TransactionView - sanitization checks #2757

apfitzge · 2024-08-27T16:34:53Z

Problem

Task in [Tracking] TransactionView #2255
Run and "encode" sanitization in the type

Summary of Changes

Add generic SANITIZED on the TransactionView to indicate if sanitization checks have been run
Add sanitize checks and tests

Since the structs are different, and we probably do not want some intermediate trait - sanitization checks are duplicated from sdk.

Fixes #

apfitzge · 2024-08-27T16:45:18Z

transaction-view/src/transaction_view.rs

-pub struct TransactionView<D: TransactionData> {
-    data: D,
-    meta: TransactionMeta,
+pub struct TransactionView<const SANITIZED: bool, D: TransactionData> {


@tao-stones @alessandrod

What are your thoughts on this approach wrt encoding whether we sanitzed in the type itself?

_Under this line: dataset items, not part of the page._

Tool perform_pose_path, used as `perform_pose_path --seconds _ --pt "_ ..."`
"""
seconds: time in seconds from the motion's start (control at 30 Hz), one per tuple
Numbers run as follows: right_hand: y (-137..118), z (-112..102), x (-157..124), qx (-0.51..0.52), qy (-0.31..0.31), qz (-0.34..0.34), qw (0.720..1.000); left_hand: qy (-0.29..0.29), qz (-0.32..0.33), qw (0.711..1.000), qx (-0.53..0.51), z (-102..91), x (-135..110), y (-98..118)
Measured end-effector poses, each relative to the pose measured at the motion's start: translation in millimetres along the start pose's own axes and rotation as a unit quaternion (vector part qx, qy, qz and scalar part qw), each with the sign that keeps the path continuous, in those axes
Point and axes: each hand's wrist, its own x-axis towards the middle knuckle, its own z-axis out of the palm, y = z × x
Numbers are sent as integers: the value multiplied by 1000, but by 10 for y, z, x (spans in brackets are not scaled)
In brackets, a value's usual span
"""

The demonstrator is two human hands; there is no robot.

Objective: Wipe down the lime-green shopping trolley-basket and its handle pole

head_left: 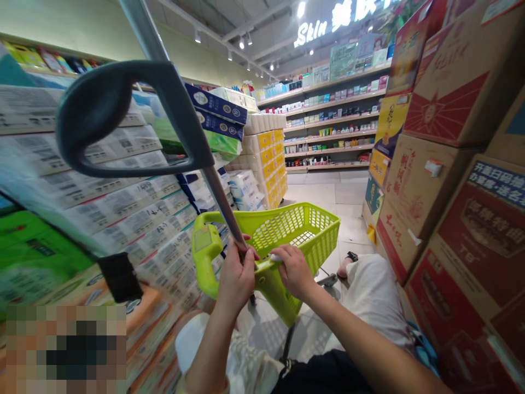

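A lime green shopping basket [303, 230] stands on the floor in front of me. A grey metal pull rod with a dark loop handle [123, 115] rises from it toward the camera. My left hand [235, 276] is wrapped round the base of that rod at the basket's near rim. My right hand [293, 268] rests on the same rim, fingers curled over a small white part there. The basket's inside looks bare through its mesh.
Stacked tissue packs [123, 213] line the left side. Brown and red cardboard cartons [447, 164] are piled on the right. A tiled aisle [328, 191] runs ahead to shelves of bottles [332, 126]. My knee in white cloth [369, 290] is beside the basket.
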Motion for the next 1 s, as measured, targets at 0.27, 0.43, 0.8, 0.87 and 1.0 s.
perform_pose_path --seconds 0.27,0.43,0.8,0.87,1.0 --pt "-270 76 20 37 -50 -72 995 20 42 998 45 -29 8 -19" --pt "-106 23 27 -21 -29 5 999 30 38 997 52 -42 2 26" --pt "-187 30 40 -33 -62 -20 997 34 51 995 84 -35 4 -73" --pt "-147 1 43 -65 -50 18 996 34 50 994 87 -34 3 -75" --pt "-314 14 48 -73 -64 -5 995 46 52 993 95 -30 10 -88"
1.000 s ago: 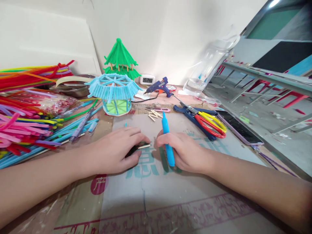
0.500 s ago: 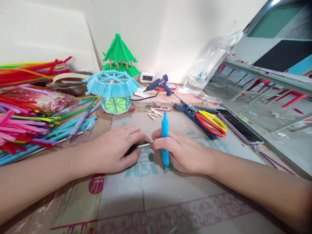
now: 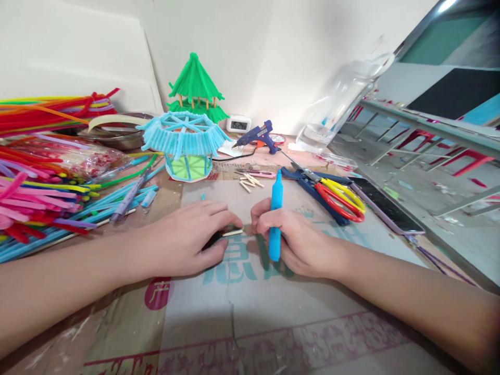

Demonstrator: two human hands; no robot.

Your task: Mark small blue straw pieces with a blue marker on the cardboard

Basically I'm weighing whether or not we should even expose an unsanitized type at all, or if that should be some internal that's not exposed.

I think because the sanitize checks can be relatively expensive, it makes sense to allow calling code to opt-out of doing them until necessary.

wrt the use of const generic parameter, my first thought is if it's aiming for having type-level compile-time guarantee, or if a runtime is_sanitized flag or enum would suffice? My hesitation towards const generic parameter is the code complexity, and in often cases, code bloat it adds. Just a quick thought, happy to discuss more.

I agree that exposing unsanitized type provides flexibility, user should not be forced to sanitize transaction before viewing it.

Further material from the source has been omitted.